Macroautophagy And Mitophagy in Neurodegenerative Disorders: Focus On Therapeutic Interventions Part 2

2. Mitophagy

Mitochondria harbor a double membrane, composed of an inner mitochondrial membrane (IMM) and an outer mitochondrial membrane (OMM), separated by the intramembrane space. 

The inner mitochondrial membrane is an important component of the cell. Its main function is to generate the energy required by the cell and control the metabolism of the entire cell. Modern biological research shows that the inner mitochondrial membrane is also closely related to human cognitive ability, especially memory.

The molecules of the inner mitochondrial membrane also contain some components related to cognition and the nervous system, such as membrane proteins and oxidative phosphorylation systems. These components are directly involved in the metabolic process of brain cells, and their activity status will affect the normal function of neurons, thereby affecting human cognition and memory.

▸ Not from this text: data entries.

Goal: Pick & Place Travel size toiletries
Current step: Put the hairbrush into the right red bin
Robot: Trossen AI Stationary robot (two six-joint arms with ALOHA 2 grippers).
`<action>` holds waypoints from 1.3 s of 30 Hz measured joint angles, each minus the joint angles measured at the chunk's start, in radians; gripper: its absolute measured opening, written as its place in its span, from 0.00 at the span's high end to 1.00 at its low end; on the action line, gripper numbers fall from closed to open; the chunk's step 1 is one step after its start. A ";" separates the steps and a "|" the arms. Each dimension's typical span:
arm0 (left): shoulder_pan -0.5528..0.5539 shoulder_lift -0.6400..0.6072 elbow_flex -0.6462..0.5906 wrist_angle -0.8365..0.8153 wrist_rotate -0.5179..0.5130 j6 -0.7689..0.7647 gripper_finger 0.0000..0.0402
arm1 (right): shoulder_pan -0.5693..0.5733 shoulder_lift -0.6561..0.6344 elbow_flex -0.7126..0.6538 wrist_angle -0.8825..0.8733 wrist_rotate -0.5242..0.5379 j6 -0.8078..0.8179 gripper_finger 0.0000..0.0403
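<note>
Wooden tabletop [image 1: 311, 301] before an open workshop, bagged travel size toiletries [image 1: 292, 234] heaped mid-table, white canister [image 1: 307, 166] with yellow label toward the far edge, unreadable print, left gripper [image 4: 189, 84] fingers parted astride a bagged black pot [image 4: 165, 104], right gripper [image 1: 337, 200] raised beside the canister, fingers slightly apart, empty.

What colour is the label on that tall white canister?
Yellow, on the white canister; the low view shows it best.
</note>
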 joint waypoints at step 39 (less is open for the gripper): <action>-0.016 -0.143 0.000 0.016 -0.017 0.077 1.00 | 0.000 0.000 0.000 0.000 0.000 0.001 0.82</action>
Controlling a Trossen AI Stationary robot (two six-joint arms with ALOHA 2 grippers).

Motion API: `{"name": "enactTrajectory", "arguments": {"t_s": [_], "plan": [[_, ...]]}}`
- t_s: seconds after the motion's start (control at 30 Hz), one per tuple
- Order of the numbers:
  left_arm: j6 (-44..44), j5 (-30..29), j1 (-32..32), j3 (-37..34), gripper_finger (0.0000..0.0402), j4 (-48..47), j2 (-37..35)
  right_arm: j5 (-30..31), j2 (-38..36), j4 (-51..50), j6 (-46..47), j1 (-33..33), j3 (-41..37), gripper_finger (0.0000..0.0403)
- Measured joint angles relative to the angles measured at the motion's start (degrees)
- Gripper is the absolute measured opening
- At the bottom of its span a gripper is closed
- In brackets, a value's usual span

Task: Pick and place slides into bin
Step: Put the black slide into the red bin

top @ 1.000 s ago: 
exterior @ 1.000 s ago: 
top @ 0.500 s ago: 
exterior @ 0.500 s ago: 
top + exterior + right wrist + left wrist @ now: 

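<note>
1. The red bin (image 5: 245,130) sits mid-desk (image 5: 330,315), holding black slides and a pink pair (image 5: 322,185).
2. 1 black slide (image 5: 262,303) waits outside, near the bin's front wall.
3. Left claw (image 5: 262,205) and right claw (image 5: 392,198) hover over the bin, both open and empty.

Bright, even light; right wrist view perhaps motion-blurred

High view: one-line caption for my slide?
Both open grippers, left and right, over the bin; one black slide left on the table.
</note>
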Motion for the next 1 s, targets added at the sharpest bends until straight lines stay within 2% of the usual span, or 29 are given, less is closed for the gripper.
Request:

In addition, a molecule called mitochondrial transporter in the inner mitochondrial membrane also plays an important role in memory storage and recall. This molecule can help neurons transmit chemical signals between synapses and strengthen the connectivity of synapses, thereby achieving long-term storage and accurate recall of memory.

In summary, the connection between the inner mitochondrial membrane and cognitive ability and memory has long been scientifically verified. Optimizing the metabolic state of the inner mitochondrial membrane helps to improve the working efficiency of the brain and improves people's cognitive and memory abilities. Therefore, we can promote the health of the inner mitochondrial membrane by properly adjusting our diet, exercising, and maintaining a good attitude, thereby enhancing our memory and cognitive abilities. It can be seen that we need to improve memory, and Cistanche can significantly improve memory because it can also regulate the balance of neurotransmitters, such as increasing the levels of acetylcholine and growth factors, which are very important for memory and learning. In addition, Cistanche can also improve blood flow and promote oxygen delivery, which can ensure that the brain obtains sufficient nutrition and energy, thereby improving brain vitality and endurance.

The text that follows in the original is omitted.